Published by the JAIDS: Journal of Acquired Immune Deficiency Syndromes: July 2009, Volume 51, Issue 3
By Sharif Sawires, M.A.; Nina Birnbaum, M.D.; Laith Abu-Raddad, Ph.D.; Greg Szekeres, B.A.; and Jacob Gayle, Ph.D.
In 1981, the peculiar diagnoses of Pneumocystis carinii (Pneumocystis jiroveci) pneumonia and Kaposi sarcoma among several gay men in San Francisco, Los Angeles, and New York were soon linked to HIV infection and subsequently to AIDS. Over the next 25 years, international responses cycled through a number of compartmentalized strategies of identification, treatment, or prevention.
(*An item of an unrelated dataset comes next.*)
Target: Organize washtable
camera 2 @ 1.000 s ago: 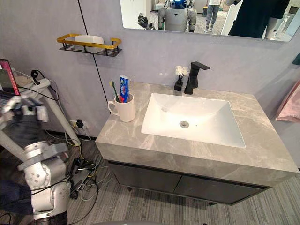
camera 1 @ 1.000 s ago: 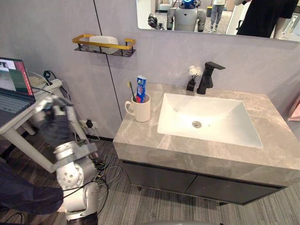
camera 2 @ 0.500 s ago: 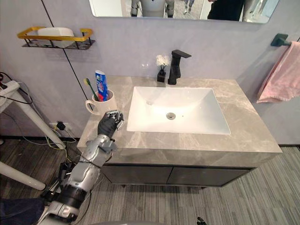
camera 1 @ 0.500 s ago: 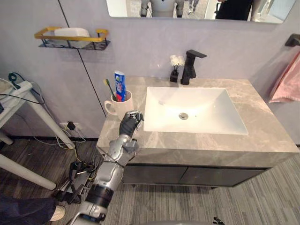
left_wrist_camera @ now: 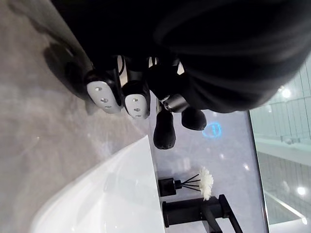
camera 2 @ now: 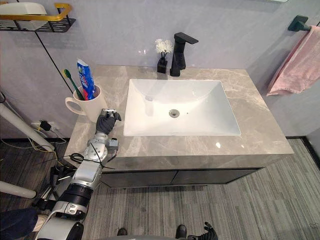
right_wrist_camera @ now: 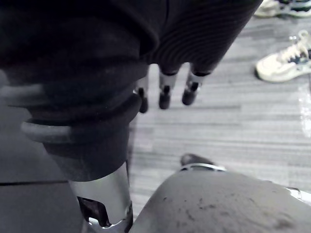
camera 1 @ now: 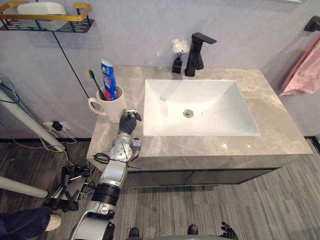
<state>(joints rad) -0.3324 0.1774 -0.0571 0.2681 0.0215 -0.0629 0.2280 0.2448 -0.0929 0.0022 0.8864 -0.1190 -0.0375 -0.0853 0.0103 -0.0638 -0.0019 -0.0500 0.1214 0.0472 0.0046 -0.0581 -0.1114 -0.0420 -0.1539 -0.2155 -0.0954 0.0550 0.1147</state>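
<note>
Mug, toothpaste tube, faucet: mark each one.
mug [camera 1: 116, 106], left eye view, white side wall.
toothpaste tube [camera 1: 108, 79], left eye view, middle of the tube above the mug rim.
faucet [camera 1: 194, 59], left eye view, black upright body.

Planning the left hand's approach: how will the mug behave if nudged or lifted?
Mug looks ceramic, so probably rigid, fairly heavy and slick. The toothpaste and toothbrush stand well above its rim, so a high push may tip it. It sits near the counter's left edge, beside the left hand.
</note>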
Each domain was in part driven by the underlying urgency to develop efficient responses to generalized epidemics or preventing the rapid expansion of concentrated epidemics and their diffusion to new populations. These approaches coupled with the need to garner international support from governments and civil society lent them to a "crisis" paradigm where the threat of rapid epidemic growth of HIV/AIDS was presented as the consequence of inaction. Although the crisis paradigm was instrumental in mounting an unparalleled global public health response in the first quarter century of the epidemic, the limits of this strategy have become evident, particularly in low prevalence scenarios.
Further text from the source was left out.